En ese contexto, la desalinización dejó de ser una solución marginal para transformarse en una pieza estratégica dentro del portafolio hídrico. El respaldo transversal que obtuvo esta ley refleja que la discusión maduró: la desalación ya no es una alternativa, es parte de la solución. “El éxito de esta reforma no dependerá solo de su diseño, sino de su ejecución.
La coordinación institucional, la calidad técnica de los reglamentos y la capacidad de generar certezas en la práctica serán determinantes”. La futura ley introduce un cambio estructural al crear una concesión marítima especial de desalinización, que reconoce de manera explícita el derecho a desarrollar esta actividad. Con ello, se despeja una de las principales incertidumbres que históricamente ha enfrentado la industria.
A esto se suma la incorporación de una servidumbre legal de desalinización, herramienta clave para viabilizar la conducción de agua -tanto salada como desalada- hacia zonas donde hoy simplemente no llega, habilitando su uso en ciudades, minería, industria e incluso, en determinados casos, en la agricultura. Asimismo, el proyecto configura una nueva institucionalidad que busca ordenar el desarrollo de esta actividad. Se incorpora, además, una nueva causal de ingreso al SEIA y una Estrategia Nacional de Desalinización que deberá ser tramitada y aprobada por ocho ministerios, lo que despeja cualquier duda sobre el estándar de robustez (y densidad burocrática) que se quiere imprimir al instrumento.
Es una señal clara respecto de que se busca combinar impulso al desarrollo con un marco institucional exigente. Tras la aprobación, comienza ahora un nuevo desafío institucional. Se requiere la dictación de al menos cinco reglamentos, el fortalecimiento del rol de la Dirección General de Aguas como órgano fiscalizador y la entrada en vigencia de un nuevo régimen sancionatorio.
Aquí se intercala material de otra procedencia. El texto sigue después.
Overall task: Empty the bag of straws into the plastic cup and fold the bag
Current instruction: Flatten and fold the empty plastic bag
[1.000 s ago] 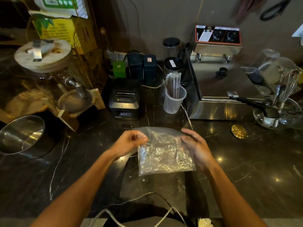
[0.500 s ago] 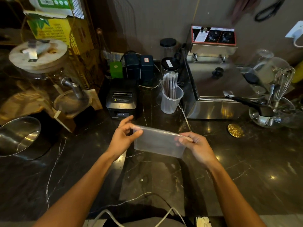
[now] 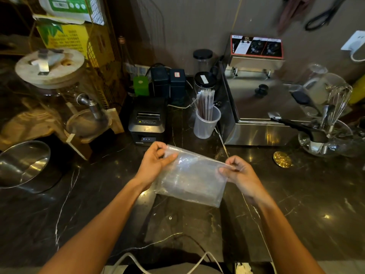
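Clear plastic bag (image 3: 190,177), empty, held flat just above the dark table (image 3: 296,204) at frame centre. Pinched at its top corners by left hand (image 3: 154,163) and right hand (image 3: 240,173), stretched taut, likely for folding. Above, upper centre: plastic cup (image 3: 206,125) holding upright straws (image 3: 206,103).

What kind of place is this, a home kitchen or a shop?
Probably a drinks shop or café counter: a receipt printer, a cup of wrapped straws, a steel countertop fryer and a tapped glass dispenser share the dark counter.
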Action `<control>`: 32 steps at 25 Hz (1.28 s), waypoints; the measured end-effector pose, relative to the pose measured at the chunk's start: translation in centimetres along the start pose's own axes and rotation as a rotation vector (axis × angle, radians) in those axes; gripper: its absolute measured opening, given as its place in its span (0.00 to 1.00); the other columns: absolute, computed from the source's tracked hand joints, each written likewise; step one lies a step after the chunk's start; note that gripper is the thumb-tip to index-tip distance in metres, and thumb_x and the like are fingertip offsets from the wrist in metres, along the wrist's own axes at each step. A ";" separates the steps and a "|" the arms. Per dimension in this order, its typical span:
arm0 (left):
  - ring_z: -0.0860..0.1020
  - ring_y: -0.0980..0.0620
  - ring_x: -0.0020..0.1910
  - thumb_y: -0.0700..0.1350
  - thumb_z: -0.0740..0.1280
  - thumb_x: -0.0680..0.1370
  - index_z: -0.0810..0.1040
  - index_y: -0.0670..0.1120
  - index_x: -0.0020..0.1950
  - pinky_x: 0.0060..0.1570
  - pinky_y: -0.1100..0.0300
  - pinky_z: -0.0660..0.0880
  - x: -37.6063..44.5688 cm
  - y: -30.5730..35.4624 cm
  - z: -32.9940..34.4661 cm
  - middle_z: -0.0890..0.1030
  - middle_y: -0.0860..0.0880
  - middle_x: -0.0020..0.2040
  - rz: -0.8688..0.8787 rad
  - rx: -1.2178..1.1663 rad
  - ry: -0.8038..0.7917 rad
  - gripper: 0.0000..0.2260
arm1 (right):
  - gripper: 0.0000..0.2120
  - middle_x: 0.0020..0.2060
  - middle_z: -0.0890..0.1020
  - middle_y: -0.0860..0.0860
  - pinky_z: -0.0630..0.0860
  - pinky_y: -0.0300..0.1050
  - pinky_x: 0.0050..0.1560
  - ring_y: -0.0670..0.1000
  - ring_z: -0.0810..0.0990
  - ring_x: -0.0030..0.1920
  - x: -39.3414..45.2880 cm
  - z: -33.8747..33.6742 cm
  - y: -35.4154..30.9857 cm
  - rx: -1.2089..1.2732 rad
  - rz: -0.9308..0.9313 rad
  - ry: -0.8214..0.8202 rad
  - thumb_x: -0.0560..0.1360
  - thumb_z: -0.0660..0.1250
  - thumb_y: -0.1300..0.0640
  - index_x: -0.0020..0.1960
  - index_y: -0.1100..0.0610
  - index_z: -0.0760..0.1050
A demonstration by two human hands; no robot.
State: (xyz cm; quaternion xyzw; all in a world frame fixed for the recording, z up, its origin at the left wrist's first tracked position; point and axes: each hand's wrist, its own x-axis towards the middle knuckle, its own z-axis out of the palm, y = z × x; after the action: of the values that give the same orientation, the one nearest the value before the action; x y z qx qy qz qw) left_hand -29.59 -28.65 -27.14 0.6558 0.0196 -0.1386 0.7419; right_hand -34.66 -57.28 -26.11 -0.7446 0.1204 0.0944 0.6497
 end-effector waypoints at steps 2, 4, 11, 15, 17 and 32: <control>0.87 0.40 0.50 0.39 0.75 0.77 0.72 0.42 0.63 0.50 0.45 0.84 0.1 -0.1 -0.1 0.86 0.41 0.54 -0.066 -0.099 0.018 0.18 | 0.08 0.45 0.82 0.60 0.77 0.71 0.62 0.66 0.82 0.51 -0.1 0.0 0.3 0.057 0.024 0.014 0.76 0.74 0.64 0.43 0.55 0.78; 0.86 0.38 0.54 0.43 0.75 0.77 0.73 0.44 0.67 0.56 0.41 0.82 0.2 -0.6 -0.6 0.86 0.41 0.57 -0.156 -0.114 -0.028 0.21 | 0.07 0.45 0.82 0.58 0.77 0.70 0.63 0.62 0.82 0.51 -0.2 -0.1 0.3 0.130 0.062 0.020 0.75 0.74 0.65 0.44 0.56 0.78; 0.86 0.41 0.55 0.44 0.70 0.81 0.79 0.42 0.63 0.56 0.47 0.83 0.2 -1.9 -0.3 0.86 0.41 0.56 -0.143 0.107 -0.172 0.12 | 0.13 0.55 0.85 0.61 0.83 0.57 0.60 0.63 0.85 0.56 0.3 -0.8 1.7 -0.096 0.186 -0.035 0.72 0.79 0.58 0.54 0.57 0.82; 0.87 0.45 0.53 0.46 0.68 0.82 0.81 0.43 0.62 0.56 0.49 0.84 1.0 -1.4 0.6 0.87 0.43 0.54 -0.088 0.262 -0.256 0.11 | 0.13 0.53 0.87 0.56 0.82 0.41 0.51 0.56 0.87 0.54 0.3 -0.3 1.1 -0.141 0.190 -0.174 0.72 0.78 0.53 0.55 0.57 0.85; 0.87 0.46 0.51 0.47 0.69 0.82 0.82 0.43 0.61 0.55 0.50 0.84 1.2 -1.1 1.1 0.87 0.43 0.53 -0.082 0.289 -0.285 0.11 | 0.17 0.52 0.88 0.56 0.84 0.44 0.50 0.55 0.88 0.52 0.0 0.0 0.8 -0.084 0.228 -0.263 0.72 0.77 0.51 0.57 0.58 0.84; 0.84 0.43 0.62 0.45 0.70 0.81 0.78 0.42 0.68 0.61 0.49 0.81 -1.9 -5.4 3.5 0.85 0.42 0.63 -0.343 -0.197 -0.225 0.17 | 0.14 0.53 0.88 0.61 0.86 0.57 0.49 0.62 0.89 0.50 -0.2 1.2 2.6 0.384 0.286 -0.063 0.76 0.75 0.57 0.58 0.62 0.82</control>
State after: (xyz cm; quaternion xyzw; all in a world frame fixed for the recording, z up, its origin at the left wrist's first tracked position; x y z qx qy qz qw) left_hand -33.21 -32.30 -31.44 0.5478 0.0615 -0.3323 0.7653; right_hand -35.64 -56.36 -28.63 -0.5794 0.2203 0.1839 0.7629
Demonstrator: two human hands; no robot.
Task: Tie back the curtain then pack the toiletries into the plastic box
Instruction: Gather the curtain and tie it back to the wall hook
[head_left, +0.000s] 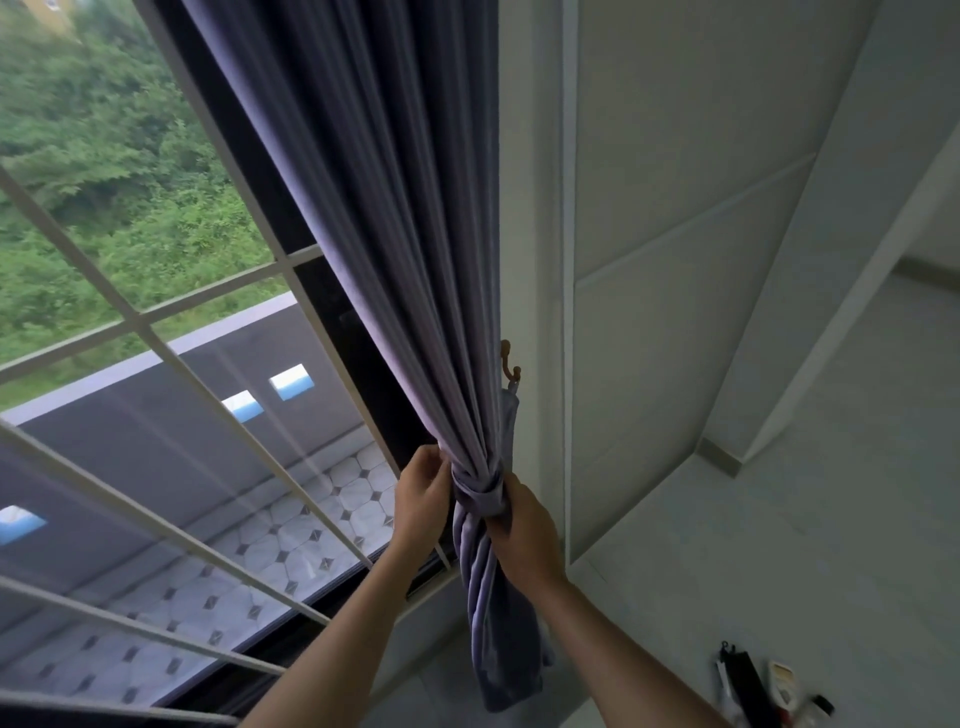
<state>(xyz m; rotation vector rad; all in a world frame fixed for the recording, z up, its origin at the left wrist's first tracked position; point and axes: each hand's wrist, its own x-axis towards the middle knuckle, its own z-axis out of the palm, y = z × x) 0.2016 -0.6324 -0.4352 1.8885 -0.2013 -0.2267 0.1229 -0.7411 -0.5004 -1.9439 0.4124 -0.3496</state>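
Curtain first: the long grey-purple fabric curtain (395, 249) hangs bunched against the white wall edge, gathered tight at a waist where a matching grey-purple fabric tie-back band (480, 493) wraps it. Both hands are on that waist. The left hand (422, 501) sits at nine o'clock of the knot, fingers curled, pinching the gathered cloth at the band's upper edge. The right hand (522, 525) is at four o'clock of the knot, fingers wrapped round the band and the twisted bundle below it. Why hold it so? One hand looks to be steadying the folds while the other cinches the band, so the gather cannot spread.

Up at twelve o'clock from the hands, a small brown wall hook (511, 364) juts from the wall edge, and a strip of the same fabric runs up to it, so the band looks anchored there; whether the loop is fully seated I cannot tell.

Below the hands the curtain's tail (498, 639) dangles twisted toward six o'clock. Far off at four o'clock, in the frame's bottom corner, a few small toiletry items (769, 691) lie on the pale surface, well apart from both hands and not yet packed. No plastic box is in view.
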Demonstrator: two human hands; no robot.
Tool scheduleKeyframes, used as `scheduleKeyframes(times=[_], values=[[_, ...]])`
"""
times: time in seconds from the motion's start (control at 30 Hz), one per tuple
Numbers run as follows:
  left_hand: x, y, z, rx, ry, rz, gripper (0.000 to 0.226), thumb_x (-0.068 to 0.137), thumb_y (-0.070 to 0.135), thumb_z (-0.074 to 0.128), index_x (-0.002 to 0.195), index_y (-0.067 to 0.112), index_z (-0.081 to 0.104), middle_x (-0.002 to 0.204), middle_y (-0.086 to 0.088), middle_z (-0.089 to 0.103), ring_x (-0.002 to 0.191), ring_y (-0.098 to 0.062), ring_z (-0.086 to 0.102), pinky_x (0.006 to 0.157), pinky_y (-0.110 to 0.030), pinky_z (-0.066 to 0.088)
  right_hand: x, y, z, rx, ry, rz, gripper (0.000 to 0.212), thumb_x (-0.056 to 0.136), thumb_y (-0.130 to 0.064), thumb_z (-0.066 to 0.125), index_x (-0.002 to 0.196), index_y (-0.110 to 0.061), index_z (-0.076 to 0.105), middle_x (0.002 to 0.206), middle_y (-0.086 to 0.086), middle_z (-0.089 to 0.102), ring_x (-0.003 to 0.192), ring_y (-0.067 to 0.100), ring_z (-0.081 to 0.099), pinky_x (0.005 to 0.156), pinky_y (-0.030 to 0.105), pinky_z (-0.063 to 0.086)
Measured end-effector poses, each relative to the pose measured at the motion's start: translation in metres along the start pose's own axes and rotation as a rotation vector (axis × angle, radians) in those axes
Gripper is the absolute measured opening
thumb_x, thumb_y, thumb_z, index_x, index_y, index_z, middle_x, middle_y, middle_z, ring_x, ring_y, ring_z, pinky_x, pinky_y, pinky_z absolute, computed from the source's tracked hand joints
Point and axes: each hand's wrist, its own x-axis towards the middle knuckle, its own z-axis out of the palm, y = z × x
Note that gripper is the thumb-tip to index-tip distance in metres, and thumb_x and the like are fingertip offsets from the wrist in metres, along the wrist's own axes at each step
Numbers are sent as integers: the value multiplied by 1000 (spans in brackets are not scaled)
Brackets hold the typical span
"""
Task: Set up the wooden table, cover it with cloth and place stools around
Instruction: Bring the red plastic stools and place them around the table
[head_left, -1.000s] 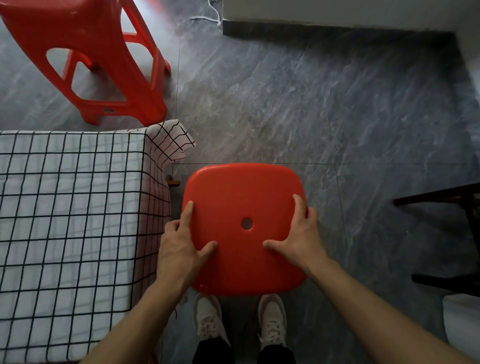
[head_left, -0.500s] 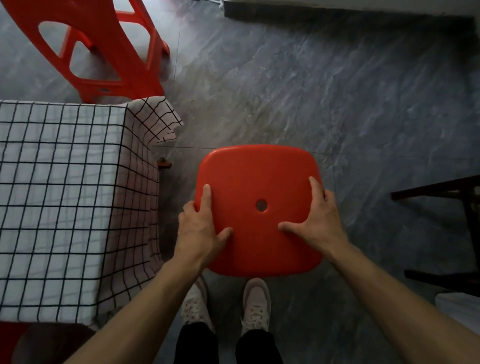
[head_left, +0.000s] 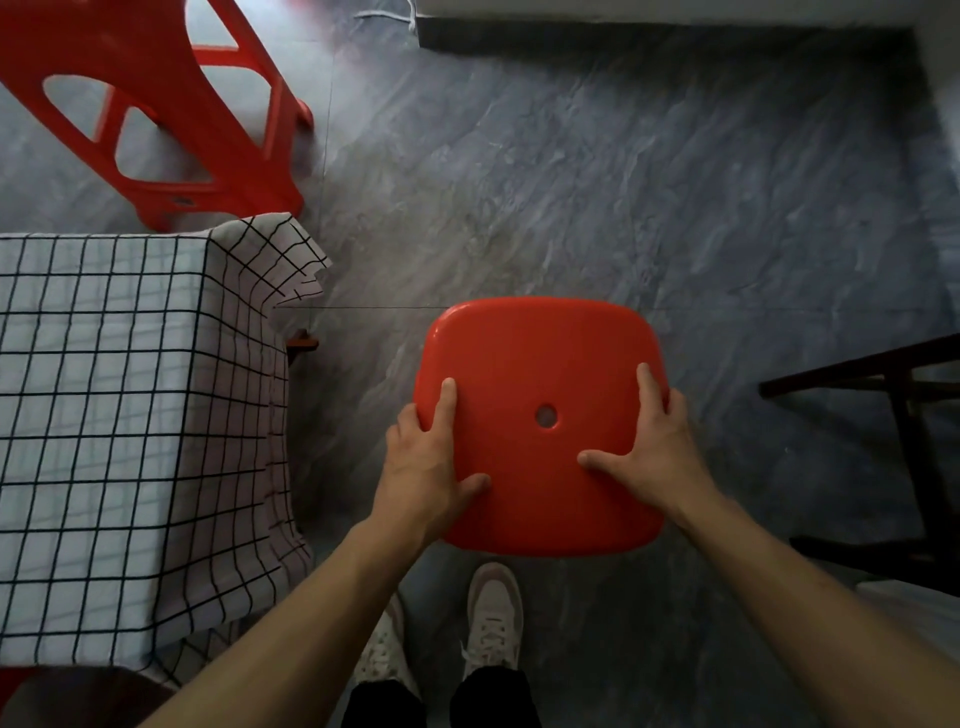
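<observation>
A red plastic stool (head_left: 540, 358), seen from above with a small hole in its square seat, is right of the table. My left hand (head_left: 423, 467) grips the seat's left edge and my right hand (head_left: 657, 452) grips its right edge, thumbs and forefingers lying on top. The table (head_left: 104, 415) at the left is covered with a white cloth with a black grid, which hangs down its right side. A bit of wooden leg (head_left: 302, 341) pokes out under the cloth. A second red stool (head_left: 156, 104) stands beyond the table's far corner.
Grey stone-look floor tiles (head_left: 571, 182) spread ahead. A dark wooden frame (head_left: 883, 374) stands at the right edge, with a white object (head_left: 924, 613) below it. My shoes (head_left: 493, 613) are under the held stool. A wall base (head_left: 623, 26) and a white cable (head_left: 395, 15) run along the top.
The held stool has moved to the right, away from the table's cloth-covered side, leaving a gap of floor between them. Both hands keep the same hold on the seat.
</observation>
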Motion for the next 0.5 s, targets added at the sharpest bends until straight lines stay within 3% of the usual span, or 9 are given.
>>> scheduleKeyframes(times=[0.5], values=[[-22,-13,13,-14,10,25,115,77,45,76,152,37,-12,150,-13,15,134,-31,26,111,-44,33,-11,7,3,-74,-31,-3,133,61,-46,89,155,-33,-5,153,11,15,139,33,32,114,49,34]])
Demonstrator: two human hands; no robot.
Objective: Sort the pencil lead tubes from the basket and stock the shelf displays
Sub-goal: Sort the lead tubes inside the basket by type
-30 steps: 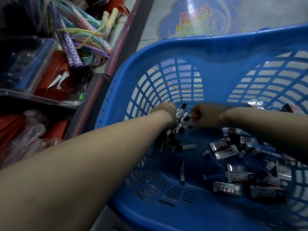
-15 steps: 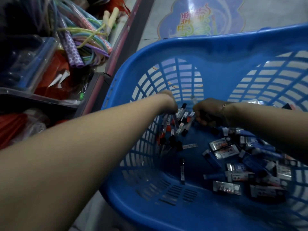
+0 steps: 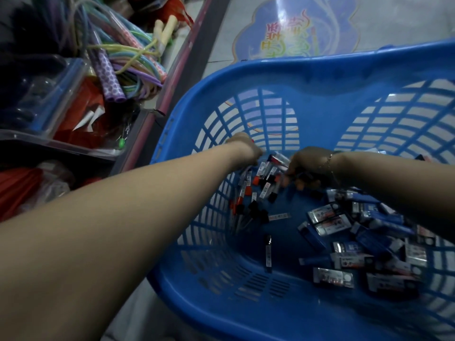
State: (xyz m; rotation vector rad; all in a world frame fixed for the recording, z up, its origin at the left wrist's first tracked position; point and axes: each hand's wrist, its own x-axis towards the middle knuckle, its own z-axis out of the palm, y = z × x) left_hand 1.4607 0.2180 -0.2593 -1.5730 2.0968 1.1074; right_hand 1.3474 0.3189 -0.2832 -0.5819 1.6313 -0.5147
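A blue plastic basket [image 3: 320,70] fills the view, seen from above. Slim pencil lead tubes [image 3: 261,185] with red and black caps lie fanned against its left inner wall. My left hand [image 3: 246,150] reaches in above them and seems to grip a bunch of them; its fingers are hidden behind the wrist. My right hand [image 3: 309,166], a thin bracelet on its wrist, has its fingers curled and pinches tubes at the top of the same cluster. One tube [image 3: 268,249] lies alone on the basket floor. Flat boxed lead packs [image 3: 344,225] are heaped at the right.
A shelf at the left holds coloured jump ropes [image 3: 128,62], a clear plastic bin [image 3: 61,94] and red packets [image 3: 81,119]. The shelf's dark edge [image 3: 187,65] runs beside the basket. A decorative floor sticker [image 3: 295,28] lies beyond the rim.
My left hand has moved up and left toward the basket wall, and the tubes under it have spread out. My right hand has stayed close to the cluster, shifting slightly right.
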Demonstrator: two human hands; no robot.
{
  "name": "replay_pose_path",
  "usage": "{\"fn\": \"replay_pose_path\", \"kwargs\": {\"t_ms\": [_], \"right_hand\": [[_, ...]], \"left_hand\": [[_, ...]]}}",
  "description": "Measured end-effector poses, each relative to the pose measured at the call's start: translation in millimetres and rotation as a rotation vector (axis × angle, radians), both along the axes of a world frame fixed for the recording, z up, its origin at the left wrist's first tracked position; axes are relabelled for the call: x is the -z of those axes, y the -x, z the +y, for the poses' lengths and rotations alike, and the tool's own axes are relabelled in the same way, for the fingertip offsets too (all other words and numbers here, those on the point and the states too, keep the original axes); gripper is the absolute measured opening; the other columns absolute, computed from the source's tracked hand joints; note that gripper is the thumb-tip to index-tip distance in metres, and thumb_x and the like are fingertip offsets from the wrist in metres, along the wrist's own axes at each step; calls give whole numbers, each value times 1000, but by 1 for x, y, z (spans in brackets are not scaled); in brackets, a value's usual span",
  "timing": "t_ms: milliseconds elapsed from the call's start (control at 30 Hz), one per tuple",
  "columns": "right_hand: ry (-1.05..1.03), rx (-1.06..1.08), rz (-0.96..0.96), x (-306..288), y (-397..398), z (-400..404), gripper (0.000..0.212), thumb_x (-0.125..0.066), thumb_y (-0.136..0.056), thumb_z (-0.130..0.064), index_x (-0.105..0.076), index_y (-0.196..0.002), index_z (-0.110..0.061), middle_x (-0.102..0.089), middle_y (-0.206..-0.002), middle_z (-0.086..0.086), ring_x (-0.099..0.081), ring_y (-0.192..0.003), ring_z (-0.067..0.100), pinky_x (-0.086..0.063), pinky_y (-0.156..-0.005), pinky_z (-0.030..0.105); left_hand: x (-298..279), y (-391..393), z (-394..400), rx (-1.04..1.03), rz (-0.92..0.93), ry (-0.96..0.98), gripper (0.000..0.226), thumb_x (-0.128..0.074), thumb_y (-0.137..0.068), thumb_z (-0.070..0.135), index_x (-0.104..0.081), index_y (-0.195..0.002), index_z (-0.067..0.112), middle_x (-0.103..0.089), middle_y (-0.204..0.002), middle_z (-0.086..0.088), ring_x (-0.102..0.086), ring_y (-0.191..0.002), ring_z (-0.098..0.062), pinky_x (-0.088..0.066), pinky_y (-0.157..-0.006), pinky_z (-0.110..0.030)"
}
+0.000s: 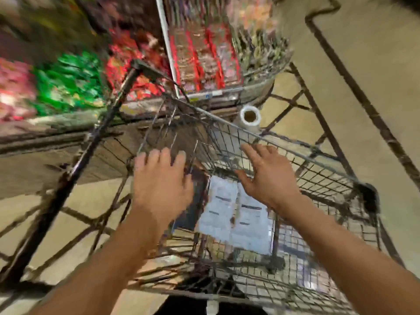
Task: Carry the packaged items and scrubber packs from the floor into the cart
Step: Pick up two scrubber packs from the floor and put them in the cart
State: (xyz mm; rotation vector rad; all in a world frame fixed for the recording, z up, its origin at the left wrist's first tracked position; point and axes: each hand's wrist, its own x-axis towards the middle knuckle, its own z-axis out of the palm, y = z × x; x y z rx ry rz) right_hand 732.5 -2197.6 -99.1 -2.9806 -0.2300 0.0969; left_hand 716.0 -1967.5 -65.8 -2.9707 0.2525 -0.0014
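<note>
The picture is blurred by motion. A wire shopping cart (295, 160) fills the middle and lower right. Flat pale blue-white packs with dark print (236, 214) lie in the bottom of its basket. My left hand (161, 185) hovers over the basket's left side with fingers spread and straight, holding nothing. My right hand (268, 176) hovers over the basket's middle, fingers also spread, palm down, empty. Neither hand touches a pack as far as I can tell.
A roll of clear plastic film (248, 119) stands on the floor just beyond the cart's far rim. Shelves of red packets (204, 60) and green packets (68, 83) rise at the top and left. The cart's black handle bar (79, 160) runs diagonally at left. Tiled floor surrounds the cart.
</note>
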Motion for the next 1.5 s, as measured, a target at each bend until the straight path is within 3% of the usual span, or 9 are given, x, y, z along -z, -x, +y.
{"fn": "replay_pose_path", "kwargs": {"t_ms": [67,200,333,400,467,600,767,1033,1500], "right_hand": [[10,-102,-17,-46,-8,22,62,-52,-100,-55,-52,-148,-17,-63,-136,12,-59,-121,39,-55,-90,49],[6,-319,-78,-125,-17,77,59,-48,-102,-58,-49,-148,-21,-63,-135,9,-58,-122,37,-54,-89,46],[-30,-529,-203,-172,-13,154,55,-49,-93,-55,-64,-128,-15,-71,-109,14,-67,-99,41,-56,-76,48],[-41,-609,-215,-191,-2,201,58,-43,-92,-58,-65,-124,-16,-71,-110,11,-67,-101,40,-55,-79,48],[-57,-698,-246,-206,14,251,59,-40,-92,-60,-66,-123,-18,-71,-112,10,-67,-103,38,-54,-80,47],[-114,-884,-285,-223,55,354,57,-45,-92,-57,-65,-128,-17,-71,-114,12,-66,-105,40,-54,-81,48],[-112,-1039,-352,-234,115,484,63,-36,-89,-58,-69,-124,-17,-70,-108,11,-66,-101,39,-52,-79,48],[17,-1229,-439,-259,208,680,55,-42,-103,-58,-51,-144,-23,-60,-139,6,-54,-130,32,-45,-104,48],[-49,-1452,-360,-229,273,980,60,-38,-95,-61,-55,-140,-25,-62,-131,4,-59,-119,31,-51,-89,45]], "left_hand": [[-42,12,34,-80,-70,3,50,-68,-89,44,-69,-127,11,-70,-114,-21,-64,-109,-41,-36,-96,-51],[-118,56,102,-297,-179,-23,50,-61,-86,41,-71,-119,6,-69,-104,-26,-66,-97,-44,-47,-89,-52],[-182,121,160,-553,-179,-79,51,-57,-92,46,-71,-128,13,-71,-111,-22,-66,-105,-41,-48,-95,-50],[-199,153,189,-675,-174,-116,52,-58,-94,50,-68,-134,18,-71,-118,-18,-64,-113,-40,-46,-100,-49],[-210,186,220,-736,-197,-97,52,-66,-89,48,-72,-128,14,-73,-112,-21,-66,-108,-42,-49,-96,-53],[-212,251,285,-889,-303,-97,50,-61,-90,44,-74,-122,8,-75,-109,-25,-68,-102,-47,-51,-90,-57],[-205,336,382,-1044,-350,-94,58,-54,-86,49,-72,-122,8,-73,-109,-23,-67,-102,-46,-48,-89,-55],[-203,455,544,-1229,-272,-129,61,-45,-87,51,-73,-118,7,-74,-103,-21,-67,-99,-43,-51,-86,-53],[-168,526,780,-1428,-307,-179,57,-55,-88,49,-72,-122,6,-72,-105,-21,-67,-97,-45,-49,-83,-53]]}}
A ello se suma una decisión estratégica para los actuales operadores: migrar o no al nuevo régimen. En términos simples, el éxito de esta reforma no dependerá solo de su diseño, sino de su ejecución. La coordinación institucional, la calidad técnica de los reglamentos y la capacidad de generar certezas en la práctica serán determinantes.
Lo que sí es claro es el punto de llegada: en un Chile con menos agua disponible y una demanda creciente, contar con un marco jurídico específico para la desalinización es una condición habilitante para desarrollar la infraestructura crítica que el país necesita. Esta ley no resuelve el problema hídrico, pero establece las reglas para enfrentarlo con mayor resiliencia y visión de largo plazo.